At the 10-year follow-up, there were no significant differences between the Tönnis groups on any of the outcome measures. Although the differences were not statistically significant, the Tönnis grade 0 group did score consistently better on all measures; some of these differences were arguably clinically important in magnitude and may have proven statistically significant in a larger cohort. The rates of achieving MCID and PASS exhibited a similar pattern: no significant differences were identified, but the Tönnis grade 0 group consistently achieved these milestones at a higher rate, with some of the differences potentially clinically important. In the most extreme example, the mean iHOT-12 PASS rate was 71.2% for the Tönnis grade 0 group and 44.4% for the Tönnis grade 1 group. Additionally, although overall rates of secondary surgery were not significantly different, the rate of reoperation for the Tönnis grade 1 group was twice that of the Tönnis grade 0 group (29% vs 14.5%). Most of the reoperations in the Tönnis grade 1 group were conversions to THA, and the difference in THA conversion between the groups was both statistically and clinically significant, 25.8% compared with 4.8%.
Given these findings, it is not surprising that the authors state anecdotally that they have decreased their overall rate of primary hip arthroscopy on patients with Tönnis grade 1 osteoarthritis. As they note, the Tönnis classification is a radiographic one that can miss variations in articular degeneration that are readily visible during arthroscopy. Indeed, the Tönnis grade 1 patients had significantly worse femoral head and acetabular cartilage damage than the Tönnis grade 0 patients. Furthermore, within the Tönnis grade 1 group, the patients who went on to THA conversion had significantly worse femoral head damage than those who did not, even given the small numbers available for this subgroup analysis.

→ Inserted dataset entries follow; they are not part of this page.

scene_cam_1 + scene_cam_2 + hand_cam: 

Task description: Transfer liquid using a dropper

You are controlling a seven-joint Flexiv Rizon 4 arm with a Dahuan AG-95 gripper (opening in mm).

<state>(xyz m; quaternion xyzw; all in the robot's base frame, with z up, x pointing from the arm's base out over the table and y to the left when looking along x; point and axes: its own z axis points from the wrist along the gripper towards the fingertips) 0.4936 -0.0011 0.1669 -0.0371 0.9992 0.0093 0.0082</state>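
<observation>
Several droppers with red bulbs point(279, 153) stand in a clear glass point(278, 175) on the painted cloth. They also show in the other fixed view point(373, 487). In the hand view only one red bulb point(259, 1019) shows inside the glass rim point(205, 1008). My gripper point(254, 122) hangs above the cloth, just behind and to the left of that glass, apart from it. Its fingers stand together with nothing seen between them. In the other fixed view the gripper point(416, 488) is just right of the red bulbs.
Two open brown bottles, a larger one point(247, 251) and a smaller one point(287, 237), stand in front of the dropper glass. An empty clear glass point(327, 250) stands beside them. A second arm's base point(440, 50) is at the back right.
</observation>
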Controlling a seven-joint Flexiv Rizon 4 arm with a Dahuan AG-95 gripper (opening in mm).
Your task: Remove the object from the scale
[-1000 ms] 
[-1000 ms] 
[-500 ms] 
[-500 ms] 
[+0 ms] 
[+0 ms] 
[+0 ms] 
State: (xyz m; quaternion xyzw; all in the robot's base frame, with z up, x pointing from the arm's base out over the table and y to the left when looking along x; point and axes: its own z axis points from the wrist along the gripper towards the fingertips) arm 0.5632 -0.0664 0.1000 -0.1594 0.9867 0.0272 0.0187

In view of the burgeoning importance of the treatment of hip disorders in orthopaedic sports medicine, Andrea Spiker joins the AJSM team of editors this month as associate editor for hip and thigh. In 2024, surgeons skilled in hip arthroscopy continue to push the limits of their craft. When labral repair is no longer feasible, labral reconstruction fills the gap. Looking beyond cam and pincer lesions, surgeon-scientists are investigating the role that factors such as femoral and acetabular version, other pelvic prominences, and the spinopelvic interface may play in various forms of impingement. Arthroscopists now venture outside the confines of the hip joint itself to repair damage to the gluteal or hamstring tendons. If hip preservation surgery follows the pattern of other areas of orthopaedic innovation, many of the new techniques will prove to be therapeutic advances, while some will be discarded as ineffective or worse. While theory and laboratory investigation can indicate potentially valuable paths to innovative treatments, clinical studies, especially long-term ones, will be the ultimate arbiter of the value of new techniques.